SABERES TRANSDISCIPLINARES E ORGÂNICOS.

terça-feira, 12 de maio de 2026

O que medimos molda o que valorizamos.


 O relatório da ONU Além do PIB, Contando o que Conta, tem a premissa certa e uma estrutura quebrada.


O PIB falha como bússola. Isso está correto.

O relatório nomeia o que o PIB não consegue ver: colapso ecológico, cuidados não remunerados, danos à distribuição, queda da confiança.

É na execução que tudo desmorona.

1 - O poder é invisível.

O relatório cita desigualdade. Ele nunca nomeia o poder. Nenhum indicativo de concentração corporativa. Nenhuma medida de influência no lobby. Não há métrica de propriedade da mídia. Não há rastreamento de portas giratórias entre reguladores e reguladores.

Riqueza está a jusante do poder. Não se pode corrigir a captura estrutural de instituições públicas com um coeficiente de Gini.

2 - Ninguém votou nisso.

13 especialistas, em sua maioria de Princeton, Columbia, Cornell, Brookings e o Banco Mundial, decidiram o que a humanidade deveria contar.
Sem referendo. Sem peso participativo. Nenhum processo de propriedade nacional.

O GNH do Butão e o Buen Vivir do Equador surgiram de suas próprias sociedades. Counting What Counts surgiu de uma sala de conferências em Nova York.

3 - Os limites planetários não são 1 indicador entre 31.

O painel trata as emissões de gases de efeito estufa e a biodiversidade como pares de outras 29 métricas, incluindo habilidades em TIC.

Não existe equidade em um planeta morto. Sem saúde, sem educação, sem bem-estar, sem PIB, em um planeta que ultrapassou limiares irreversíveis.

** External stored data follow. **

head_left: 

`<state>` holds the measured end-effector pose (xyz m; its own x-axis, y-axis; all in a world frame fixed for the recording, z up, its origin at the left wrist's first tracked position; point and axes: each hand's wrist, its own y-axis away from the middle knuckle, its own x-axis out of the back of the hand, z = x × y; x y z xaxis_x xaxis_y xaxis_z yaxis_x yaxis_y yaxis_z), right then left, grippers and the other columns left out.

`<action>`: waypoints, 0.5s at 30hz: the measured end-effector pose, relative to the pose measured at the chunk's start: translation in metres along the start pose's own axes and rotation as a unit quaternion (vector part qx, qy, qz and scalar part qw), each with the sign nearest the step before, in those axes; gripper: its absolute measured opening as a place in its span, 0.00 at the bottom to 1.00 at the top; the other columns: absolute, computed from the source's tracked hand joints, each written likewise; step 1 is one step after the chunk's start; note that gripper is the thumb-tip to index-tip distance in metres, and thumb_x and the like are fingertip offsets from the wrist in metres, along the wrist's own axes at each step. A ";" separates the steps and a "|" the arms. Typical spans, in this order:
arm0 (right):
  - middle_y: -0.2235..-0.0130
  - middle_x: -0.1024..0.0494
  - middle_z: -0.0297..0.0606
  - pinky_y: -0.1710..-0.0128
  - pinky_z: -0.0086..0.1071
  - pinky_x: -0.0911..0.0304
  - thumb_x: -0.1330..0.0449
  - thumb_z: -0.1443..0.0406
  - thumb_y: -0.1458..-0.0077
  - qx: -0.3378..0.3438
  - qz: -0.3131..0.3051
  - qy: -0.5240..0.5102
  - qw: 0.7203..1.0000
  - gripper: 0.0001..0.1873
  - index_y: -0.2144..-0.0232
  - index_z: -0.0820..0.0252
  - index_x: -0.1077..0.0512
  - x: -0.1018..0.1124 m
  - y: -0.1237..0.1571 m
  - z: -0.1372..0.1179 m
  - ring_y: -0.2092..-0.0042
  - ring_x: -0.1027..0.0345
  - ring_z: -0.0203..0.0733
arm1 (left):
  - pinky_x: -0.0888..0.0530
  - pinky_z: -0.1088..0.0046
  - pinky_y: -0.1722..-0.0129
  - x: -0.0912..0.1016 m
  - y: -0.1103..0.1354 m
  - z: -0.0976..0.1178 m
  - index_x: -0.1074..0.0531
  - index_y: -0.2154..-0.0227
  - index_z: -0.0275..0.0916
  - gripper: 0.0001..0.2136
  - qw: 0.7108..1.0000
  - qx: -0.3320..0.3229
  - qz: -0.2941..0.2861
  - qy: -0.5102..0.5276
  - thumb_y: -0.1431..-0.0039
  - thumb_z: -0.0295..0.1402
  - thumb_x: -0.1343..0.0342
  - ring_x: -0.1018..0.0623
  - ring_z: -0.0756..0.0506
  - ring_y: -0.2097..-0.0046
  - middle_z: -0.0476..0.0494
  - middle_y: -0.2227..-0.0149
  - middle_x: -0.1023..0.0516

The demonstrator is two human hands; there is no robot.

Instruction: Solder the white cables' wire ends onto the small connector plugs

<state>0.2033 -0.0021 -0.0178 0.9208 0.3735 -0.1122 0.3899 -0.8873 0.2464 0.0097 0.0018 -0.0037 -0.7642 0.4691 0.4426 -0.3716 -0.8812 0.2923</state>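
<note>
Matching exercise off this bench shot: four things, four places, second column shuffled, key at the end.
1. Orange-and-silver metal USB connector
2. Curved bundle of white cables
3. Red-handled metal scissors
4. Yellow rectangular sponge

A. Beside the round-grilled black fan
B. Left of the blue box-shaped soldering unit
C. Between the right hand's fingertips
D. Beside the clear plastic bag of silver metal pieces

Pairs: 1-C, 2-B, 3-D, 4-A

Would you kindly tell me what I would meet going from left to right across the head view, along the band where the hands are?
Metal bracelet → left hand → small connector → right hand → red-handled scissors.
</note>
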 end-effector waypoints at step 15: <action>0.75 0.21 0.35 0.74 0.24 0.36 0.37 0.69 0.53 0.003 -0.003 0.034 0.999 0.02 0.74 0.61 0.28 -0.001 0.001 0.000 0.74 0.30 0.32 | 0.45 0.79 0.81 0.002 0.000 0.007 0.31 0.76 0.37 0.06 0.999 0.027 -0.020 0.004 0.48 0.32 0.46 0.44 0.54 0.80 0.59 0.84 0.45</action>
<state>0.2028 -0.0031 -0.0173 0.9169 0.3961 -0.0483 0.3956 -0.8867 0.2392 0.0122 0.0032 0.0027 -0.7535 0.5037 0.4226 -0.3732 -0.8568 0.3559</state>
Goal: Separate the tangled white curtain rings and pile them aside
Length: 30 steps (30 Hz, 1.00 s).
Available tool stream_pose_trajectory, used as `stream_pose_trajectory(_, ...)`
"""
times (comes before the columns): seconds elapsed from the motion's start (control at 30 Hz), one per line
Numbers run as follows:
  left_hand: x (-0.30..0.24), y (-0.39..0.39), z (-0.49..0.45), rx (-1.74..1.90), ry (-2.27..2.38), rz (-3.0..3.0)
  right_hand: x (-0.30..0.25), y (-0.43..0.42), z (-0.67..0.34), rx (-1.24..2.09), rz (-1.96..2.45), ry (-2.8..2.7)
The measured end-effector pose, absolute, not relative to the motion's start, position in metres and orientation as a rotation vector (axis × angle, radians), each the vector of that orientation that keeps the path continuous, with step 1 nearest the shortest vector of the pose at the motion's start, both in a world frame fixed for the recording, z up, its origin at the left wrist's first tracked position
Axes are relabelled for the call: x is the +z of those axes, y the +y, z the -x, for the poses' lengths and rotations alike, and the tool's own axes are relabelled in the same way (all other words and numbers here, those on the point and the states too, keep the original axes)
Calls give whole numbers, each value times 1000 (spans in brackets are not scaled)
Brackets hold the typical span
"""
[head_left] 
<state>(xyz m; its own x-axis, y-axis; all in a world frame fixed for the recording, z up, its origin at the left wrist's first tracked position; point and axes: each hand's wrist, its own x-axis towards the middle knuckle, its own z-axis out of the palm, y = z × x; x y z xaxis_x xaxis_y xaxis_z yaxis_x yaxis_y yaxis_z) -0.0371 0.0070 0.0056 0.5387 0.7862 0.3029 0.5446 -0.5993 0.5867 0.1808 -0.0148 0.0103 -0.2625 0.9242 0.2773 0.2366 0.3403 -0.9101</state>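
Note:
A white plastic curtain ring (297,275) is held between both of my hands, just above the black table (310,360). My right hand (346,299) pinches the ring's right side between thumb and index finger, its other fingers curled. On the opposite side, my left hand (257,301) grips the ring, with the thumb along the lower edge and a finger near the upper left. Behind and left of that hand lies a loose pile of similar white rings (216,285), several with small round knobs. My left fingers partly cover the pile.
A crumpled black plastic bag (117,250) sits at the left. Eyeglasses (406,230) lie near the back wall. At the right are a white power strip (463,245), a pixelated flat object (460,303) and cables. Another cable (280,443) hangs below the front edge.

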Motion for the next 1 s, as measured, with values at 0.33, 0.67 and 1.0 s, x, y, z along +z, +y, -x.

Um sistema Além do PIB não deve apenas medir a sustentabilidade. Deve definir limites rígidos para consumo de materiais, uso do solo, emissões de CO₂, perda de biodiversidade e uso de energia, etc.

4 - Medição não é transformação.

Stiglitz-Sen-Fitoussi: 2009. Índice de Vida Melhor da OCDE: 2011. Butão: décadas. ODS: 231 indicadores.

Estamos afogados em métricas melhores. As emissões continuam aumentando, a desigualdade continua aumentando, a confiança continua caindo.

O gargalo nunca foi a medição. O gargalo são as condições estruturais que permitem que o crescimento extrativo continue, independentemente do que medimos. Lobby. Subsídios. Regras de comércio. Paraísos fiscais. Contratos fósseis.

Um painel não toca nenhum desses pontos.
Um quadro sério Além do PIB faria quatro coisas que o Counting What Counts se recusa a fazer.

Estabeleça limites planetários como limites externos absolutos.

Estabeleça um nível mínimo social abaixo do qual nenhuma pontuação agregada conta como progresso.

Dê o peso para assembleias cidadãs deliberativas, não para painéis de especialistas.

Vincule o arcabouço à aplicação: regras orçamentárias, legislação de planejamento, condicionalidade comercial, mandatos dos bancos centrais.

O relatório termina com uma frase que soa como uma tese. O que medimos molda o que valorizamos.

Não tem. Se tivesse sido assim, o acordo de Paris, ESG, CSRD etc teriam funcionado.

O que taxamos, proibimos, subsidiamos e processamos molda o que valorizamos. A medição segue o poder.

Uma bússola nova só é útil se alguém estiver disposto a conduzir o navio.